Надо сказать, в те годы балетный артист не имел такой нагрузки, как теперь. Шло всего два спектакля в неделю. И труппа Большого театра тогда не выезжала на гастроли. Это не то, что в наши дни - одна группа отправляется в Латинскую Америку, другая в Испанию, а третья в Австралию... Поэтому артисты не знали такой дисциплины, как ныне. Сегодня класс для танцовщика непреложен, как восход и заход солнца. Какого бы ранга артист ни был, как бы ни поддавалось труду его способное или даже гениальное тело, танцовщик знает - окончательной победы над собой нет. С первого класса школы и до последнего дня в театре - потное, "мокрое" утро урока, присужденность повторять упражнения для рук, ног, корпуса, казалось бы, и без того совершенных, в угоду еще большему совершенству тела.

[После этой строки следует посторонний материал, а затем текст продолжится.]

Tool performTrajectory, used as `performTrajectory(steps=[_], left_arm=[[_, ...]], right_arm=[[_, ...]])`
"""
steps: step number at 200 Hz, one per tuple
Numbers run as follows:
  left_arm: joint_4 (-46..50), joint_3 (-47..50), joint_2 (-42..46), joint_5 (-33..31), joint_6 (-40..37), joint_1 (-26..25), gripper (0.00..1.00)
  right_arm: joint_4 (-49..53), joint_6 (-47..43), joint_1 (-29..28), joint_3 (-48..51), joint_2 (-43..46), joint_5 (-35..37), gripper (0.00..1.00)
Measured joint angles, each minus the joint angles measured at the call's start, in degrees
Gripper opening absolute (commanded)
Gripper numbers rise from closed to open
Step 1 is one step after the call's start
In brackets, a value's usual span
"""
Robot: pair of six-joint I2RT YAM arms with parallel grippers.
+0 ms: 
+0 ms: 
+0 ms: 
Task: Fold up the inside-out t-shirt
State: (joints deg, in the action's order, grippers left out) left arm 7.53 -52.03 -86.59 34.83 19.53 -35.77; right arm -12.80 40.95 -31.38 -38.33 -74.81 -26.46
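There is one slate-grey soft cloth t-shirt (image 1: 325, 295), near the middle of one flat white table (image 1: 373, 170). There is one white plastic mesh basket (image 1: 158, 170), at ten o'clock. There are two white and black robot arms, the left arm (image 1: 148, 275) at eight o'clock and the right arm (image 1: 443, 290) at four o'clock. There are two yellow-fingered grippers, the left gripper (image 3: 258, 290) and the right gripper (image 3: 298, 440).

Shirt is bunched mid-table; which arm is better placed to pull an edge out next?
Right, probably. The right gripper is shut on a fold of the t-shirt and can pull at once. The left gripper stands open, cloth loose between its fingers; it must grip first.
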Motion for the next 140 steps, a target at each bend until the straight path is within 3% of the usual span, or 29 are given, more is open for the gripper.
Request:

А тогда к этому черновому труду, к этому тренажу относились иначе. Солисты приходили в класс когда хотели. Чаще всего - два, три раза в неделю. Правда, Гельцер и Тихомиров занимались ежедневно. Танцовщики кордебалета и вовсе не утруждали себя уроками. Считалось так: в школе тебя обучили, ну и держи форму как можешь. Мне же пропуск даже одного занятия казался преступлением. Я чувствовал, как это сказывается на ногах, на технике. Поэтому я занимался каждый день. Если не было педагога, работал один, делал полный класс. "Никаких уступок себе!" - избрал своим девизом. Потом так к этому привык, что, когда Горский болел и подолгу не появлялся в театре, я занимался по его программе. И даже полюбил эти одинокие занятия. Никто не мешал пробовать какие-то части вариаций, менять их, импровизировать, усложнять, повторять.
Мое прилежание изумляло коллег. В театре надо мной даже смеялись. "Подумайте, Мессерер занимается каждый день! Что же это он так старается!"